### Assigned task
Leave the pictures behind and reproduce every line of the listing exactly.

##### Data below #####

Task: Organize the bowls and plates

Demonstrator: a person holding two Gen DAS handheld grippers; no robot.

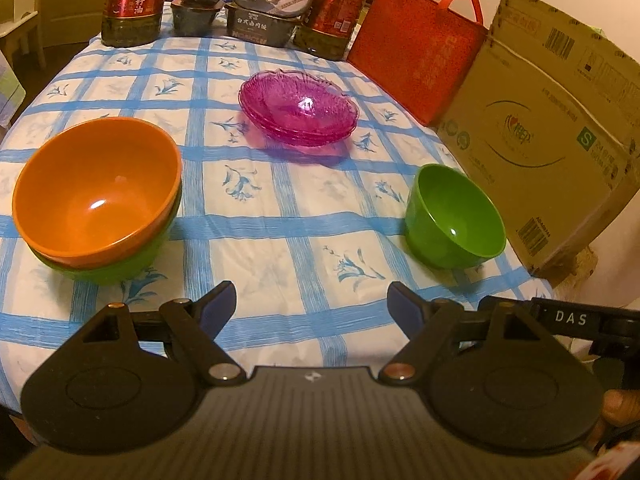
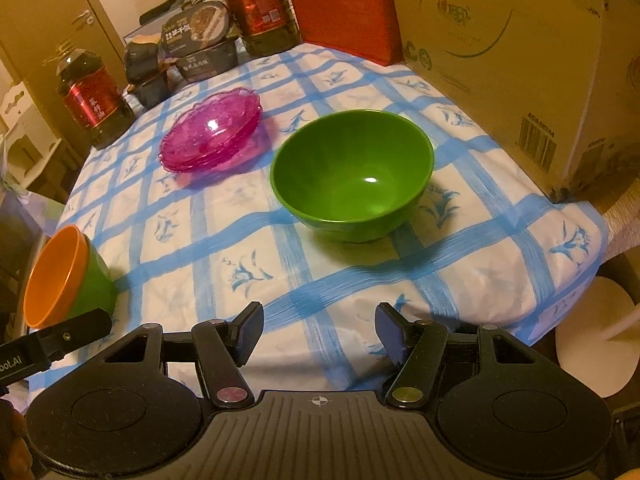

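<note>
Both grippers hover over the near edge of the surface (image 1: pixel 280 216) w/ checked cloth. Left gripper (image 1: pixel 311 305): fingers spread, nothing btwn them. Right gripper (image 2: pixel 319 330): fingers spread too, empty. Orange bowl (image 1: pixel 96 192) sits nested in a green one at the left edge. Single green bowl (image 2: pixel 352 172) stands near the right edge, beside the cardboard box (image 1: pixel 552 120). Pink plates (image 1: pixel 298 110) stacked mid-surface, toward the far edge.

Dim, warm yellowish light from above, glare spots inside the bowls, soft shadows, strong fisheye bending at edges.
</note>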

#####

### Reply to the task
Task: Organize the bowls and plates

Demonstrator: a person holding two Gen DAS handheld grippers; no robot.


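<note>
Both grippers hover over the near edge of the surface (image 1: pixel 280 216) w/ checked cloth. Left gripper (image 1: pixel 311 305): fingers spread, nothing btwn them. Right gripper (image 2: pixel 319 330): fingers spread too, empty. Orange bowl (image 1: pixel 96 192) sits nested in a green one at the left edge. Single green bowl (image 2: pixel 352 172) stands near the right edge, beside the cardboard box (image 1: pixel 552 120). Pink plates (image 1: pixel 298 110) stacked mid-surface, toward the far edge.

Dim, warm yellowish light from above, glare spots inside the bowls, soft shadows, strong fisheye bending at edges.
</note>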

That is the entire output.